▶ _Instructions for the task_
Your output should be every line below, copied exactly.

▶ _Data to examine_
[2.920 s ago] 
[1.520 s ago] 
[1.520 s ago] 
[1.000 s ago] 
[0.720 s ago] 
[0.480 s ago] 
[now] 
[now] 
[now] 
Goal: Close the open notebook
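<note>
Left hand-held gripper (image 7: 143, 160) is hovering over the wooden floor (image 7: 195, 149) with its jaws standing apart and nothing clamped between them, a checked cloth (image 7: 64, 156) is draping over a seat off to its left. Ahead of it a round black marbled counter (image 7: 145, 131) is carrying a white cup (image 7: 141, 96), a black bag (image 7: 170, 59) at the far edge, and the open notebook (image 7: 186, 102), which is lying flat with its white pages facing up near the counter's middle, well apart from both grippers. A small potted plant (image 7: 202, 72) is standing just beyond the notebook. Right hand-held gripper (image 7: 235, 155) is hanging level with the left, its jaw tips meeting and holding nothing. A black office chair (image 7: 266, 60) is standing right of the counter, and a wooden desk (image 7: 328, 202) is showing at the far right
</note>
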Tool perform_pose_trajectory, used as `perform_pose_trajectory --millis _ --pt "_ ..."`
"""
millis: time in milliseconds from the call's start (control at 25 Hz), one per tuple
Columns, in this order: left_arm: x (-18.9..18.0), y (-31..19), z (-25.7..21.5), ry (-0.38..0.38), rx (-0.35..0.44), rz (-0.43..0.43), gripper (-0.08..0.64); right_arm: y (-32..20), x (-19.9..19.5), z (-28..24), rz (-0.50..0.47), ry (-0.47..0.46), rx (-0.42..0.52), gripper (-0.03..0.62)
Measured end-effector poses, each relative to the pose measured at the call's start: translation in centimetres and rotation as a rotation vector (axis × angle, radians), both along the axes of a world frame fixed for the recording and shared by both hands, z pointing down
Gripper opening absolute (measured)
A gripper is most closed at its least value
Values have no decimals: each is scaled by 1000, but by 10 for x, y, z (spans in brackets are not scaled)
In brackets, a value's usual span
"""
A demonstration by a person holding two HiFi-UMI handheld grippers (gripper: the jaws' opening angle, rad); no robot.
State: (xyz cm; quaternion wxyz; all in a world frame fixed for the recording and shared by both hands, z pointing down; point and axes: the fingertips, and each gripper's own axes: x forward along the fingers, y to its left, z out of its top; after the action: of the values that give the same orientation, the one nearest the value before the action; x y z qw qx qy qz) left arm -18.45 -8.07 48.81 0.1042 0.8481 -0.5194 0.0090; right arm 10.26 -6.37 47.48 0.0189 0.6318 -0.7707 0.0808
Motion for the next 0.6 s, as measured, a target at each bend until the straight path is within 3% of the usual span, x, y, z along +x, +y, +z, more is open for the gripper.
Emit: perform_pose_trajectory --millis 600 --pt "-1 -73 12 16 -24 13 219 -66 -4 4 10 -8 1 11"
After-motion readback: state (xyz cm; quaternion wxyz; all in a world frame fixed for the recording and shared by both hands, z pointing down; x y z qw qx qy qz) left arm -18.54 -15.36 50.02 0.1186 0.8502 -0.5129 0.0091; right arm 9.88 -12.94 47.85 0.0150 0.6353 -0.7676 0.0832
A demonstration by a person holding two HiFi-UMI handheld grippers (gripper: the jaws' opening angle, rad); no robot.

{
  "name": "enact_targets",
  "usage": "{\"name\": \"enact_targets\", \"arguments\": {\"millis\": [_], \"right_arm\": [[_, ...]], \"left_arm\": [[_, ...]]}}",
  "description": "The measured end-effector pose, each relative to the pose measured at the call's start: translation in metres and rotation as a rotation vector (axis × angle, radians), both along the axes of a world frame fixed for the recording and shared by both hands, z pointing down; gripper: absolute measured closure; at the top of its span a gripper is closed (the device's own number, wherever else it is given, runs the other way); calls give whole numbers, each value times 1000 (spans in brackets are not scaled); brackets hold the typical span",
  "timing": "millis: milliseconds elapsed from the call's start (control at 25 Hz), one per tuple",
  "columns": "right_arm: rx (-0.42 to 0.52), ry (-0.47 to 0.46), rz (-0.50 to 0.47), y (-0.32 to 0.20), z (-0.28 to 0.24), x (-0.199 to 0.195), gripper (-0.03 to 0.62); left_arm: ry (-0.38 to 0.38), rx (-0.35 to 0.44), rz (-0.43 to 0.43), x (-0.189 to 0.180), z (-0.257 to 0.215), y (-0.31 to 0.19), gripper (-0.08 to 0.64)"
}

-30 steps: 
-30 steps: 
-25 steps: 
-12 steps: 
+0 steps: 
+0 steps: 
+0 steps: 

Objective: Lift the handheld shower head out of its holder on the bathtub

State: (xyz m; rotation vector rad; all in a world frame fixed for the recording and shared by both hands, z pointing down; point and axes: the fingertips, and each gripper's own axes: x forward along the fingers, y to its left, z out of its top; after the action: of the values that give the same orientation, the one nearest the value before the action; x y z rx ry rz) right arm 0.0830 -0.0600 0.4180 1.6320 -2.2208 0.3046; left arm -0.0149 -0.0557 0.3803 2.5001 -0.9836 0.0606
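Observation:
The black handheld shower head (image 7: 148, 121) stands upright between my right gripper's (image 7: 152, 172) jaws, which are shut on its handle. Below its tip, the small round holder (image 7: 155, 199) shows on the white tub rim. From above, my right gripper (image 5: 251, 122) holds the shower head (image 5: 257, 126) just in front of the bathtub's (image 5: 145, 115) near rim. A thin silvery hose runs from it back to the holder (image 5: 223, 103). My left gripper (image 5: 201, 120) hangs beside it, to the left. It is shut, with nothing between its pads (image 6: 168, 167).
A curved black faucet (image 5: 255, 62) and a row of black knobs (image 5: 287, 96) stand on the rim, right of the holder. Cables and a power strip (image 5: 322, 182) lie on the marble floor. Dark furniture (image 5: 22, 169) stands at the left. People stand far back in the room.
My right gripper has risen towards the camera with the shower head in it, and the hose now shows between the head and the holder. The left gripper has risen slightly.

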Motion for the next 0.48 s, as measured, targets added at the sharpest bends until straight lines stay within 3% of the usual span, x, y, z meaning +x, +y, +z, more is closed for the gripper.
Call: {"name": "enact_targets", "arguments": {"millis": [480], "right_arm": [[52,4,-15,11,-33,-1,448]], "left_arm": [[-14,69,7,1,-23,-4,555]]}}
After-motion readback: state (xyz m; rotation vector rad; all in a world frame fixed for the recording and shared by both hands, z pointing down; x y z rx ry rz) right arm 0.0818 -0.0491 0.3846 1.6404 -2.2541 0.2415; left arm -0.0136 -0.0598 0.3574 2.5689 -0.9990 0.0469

▶ _Answer area_
[2.920 s ago] 
[1.520 s ago] 
[1.520 s ago] 
[1.000 s ago] 
[0.720 s ago] 
[0.480 s ago] 
[now] 
[now] 
[now] 
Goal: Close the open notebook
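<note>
Left hand-held gripper (image 7: 143, 160) is hovering over the wooden floor (image 7: 195, 149) with its jaws standing apart and nothing clamped between them, a checked cloth (image 7: 64, 156) is draping over a seat off to its left. Ahead of it a round black marbled counter (image 7: 145, 131) is carrying a white cup (image 7: 141, 96), a black bag (image 7: 170, 59) at the far edge, and the open notebook (image 7: 186, 102), which is lying flat with its white pages facing up near the counter's middle, well apart from both grippers. A small potted plant (image 7: 202, 72) is standing just beyond the notebook. Right hand-held gripper (image 7: 235, 155) is hanging level with the left, its jaw tips meeting and holding nothing. A black office chair (image 7: 266, 60) is standing right of the counter, and a wooden desk (image 7: 328, 202) is showing at the far right
</note>
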Tool perform_pose_trajectory, used as `perform_pose_trajectory --millis _ --pt "_ ..."`
"""
millis: time in milliseconds from the call's start (control at 25 Hz), one per tuple
Columns, in this order: left_arm: x (-18.9..18.0), y (-31..19), z (-25.7..21.5), ry (-0.38..0.38), rx (-0.35..0.44), rz (-0.43..0.43), gripper (-0.08..0.64); right_arm: y (-32..20), x (-19.9..19.5), z (-28..24), rz (-0.50..0.47), ry (-0.47..0.46), rx (-0.42..0.52), gripper (-0.03..0.62)
Measured end-effector poses, each relative to the pose measured at the call's start: translation in centimetres and rotation as a rotation vector (axis × angle, radians), both along the axes of a world frame fixed for the recording and shared by both hands, z pointing down
Gripper opening absolute (measured)
A gripper is most closed at its least value
Values have no decimals: each is scaled by 1000, but by 10 for x, y, z (spans in brackets are not scaled)
In brackets, a value's usual span
"""
A demonstration by a person holding two HiFi-UMI handheld grippers (gripper: the jaws' opening angle, rad); no robot.
State: (xyz cm; quaternion wxyz; all in a world frame fixed for the recording and shared by both hands, z pointing down; point and axes: the fingertips, and each gripper's own axes: x forward along the fingers, y to its left, z out of its top; after the action: of the values that give the same orientation, the one nearest the value before the action; x y z qw qx qy qz) left arm -18.45 -8.07 48.81 0.1042 0.8481 -0.5194 0.0090; right arm 10.26 -6.37 47.48 0.0189 0.6318 -0.7707 0.0808
Motion for the next 0.6 s, as measured, a target at each bend until the straight path is within 3% of the usual span, x, y, z along +x, +y, +z, more is open for the gripper.
Emit: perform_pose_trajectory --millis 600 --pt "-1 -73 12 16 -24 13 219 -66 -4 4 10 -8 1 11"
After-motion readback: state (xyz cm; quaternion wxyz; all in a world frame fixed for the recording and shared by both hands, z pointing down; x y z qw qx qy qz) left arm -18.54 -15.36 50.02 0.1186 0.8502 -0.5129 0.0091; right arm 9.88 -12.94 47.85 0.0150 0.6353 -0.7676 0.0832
A demonstration by a person holding two HiFi-UMI handheld grippers (gripper: the jaws' opening angle, rad); no robot.

{
  "name": "enact_targets",
  "usage": "{\"name\": \"enact_targets\", \"arguments\": {\"millis\": [_], \"right_arm\": [[_, ...]], \"left_arm\": [[_, ...]]}}",
  "description": "The measured end-effector pose, each relative to the pose measured at the call's start: translation in metres and rotation as a rotation vector (axis × angle, radians), both along the axes of a world frame fixed for the recording and shared by both hands, z pointing down; gripper: absolute measured closure; at the top of its span a gripper is closed (the device's own number, wherever else it is given, runs the other way); calls give whole numbers, each value times 1000 (spans in brackets are not scaled); brackets hold the typical span",
  "timing": "millis: milliseconds elapsed from the call's start (control at 25 Hz), one per tuple",
  "columns": "right_arm: rx (-0.42 to 0.52), ry (-0.47 to 0.46), rz (-0.50 to 0.47), y (-0.32 to 0.20), z (-0.28 to 0.24), x (-0.199 to 0.195), gripper (-0.03 to 0.62); left_arm: ry (-0.38 to 0.38), rx (-0.35 to 0.44), rz (-0.43 to 0.43), x (-0.189 to 0.180), z (-0.257 to 0.215), y (-0.31 to 0.19), gripper (-0.08 to 0.64)"
}

-30 steps: 
-30 steps: 
-25 steps: 
-12 steps: 
+0 steps: 
+0 steps: 
+0 steps: 

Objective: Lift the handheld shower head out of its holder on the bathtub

State: (xyz m; rotation vector rad; all in a world frame fixed for the recording and shared by both hands, z pointing down; point and axes: the fingertips, and each gripper's own axes: x forward along the fingers, y to its left, z out of its top; after the action: of the values that give the same orientation, the one nearest the value before the action; x y z rx ry rz) right arm 0.0830 -0.0600 0.4180 1.6320 -2.2208 0.3046; left arm -0.0149 -0.0557 0.3803 2.5001 -0.9836 0.0606
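Observation:
The black handheld shower head (image 7: 148, 121) stands upright between my right gripper's (image 7: 152, 172) jaws, which are shut on its handle. Below its tip, the small round holder (image 7: 155, 199) shows on the white tub rim. From above, my right gripper (image 5: 251, 122) holds the shower head (image 5: 257, 126) just in front of the bathtub's (image 5: 145, 115) near rim. A thin silvery hose runs from it back to the holder (image 5: 223, 103). My left gripper (image 5: 201, 120) hangs beside it, to the left. It is shut, with nothing between its pads (image 6: 168, 167).
A curved black faucet (image 5: 255, 62) and a row of black knobs (image 5: 287, 96) stand on the rim, right of the holder. Cables and a power strip (image 5: 322, 182) lie on the marble floor. Dark furniture (image 5: 22, 169) stands at the left. People stand far back in the room.
My right gripper has risen towards the camera with the shower head in it, and the hose now shows between the head and the holder. The left gripper has risen slightly.
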
Motion for the next 0.48 s, as measured, targets added at the sharpest bends until straight lines stay within 3% of the usual span, x, y, z meaning +x, +y, +z, more is closed for the gripper.
Call: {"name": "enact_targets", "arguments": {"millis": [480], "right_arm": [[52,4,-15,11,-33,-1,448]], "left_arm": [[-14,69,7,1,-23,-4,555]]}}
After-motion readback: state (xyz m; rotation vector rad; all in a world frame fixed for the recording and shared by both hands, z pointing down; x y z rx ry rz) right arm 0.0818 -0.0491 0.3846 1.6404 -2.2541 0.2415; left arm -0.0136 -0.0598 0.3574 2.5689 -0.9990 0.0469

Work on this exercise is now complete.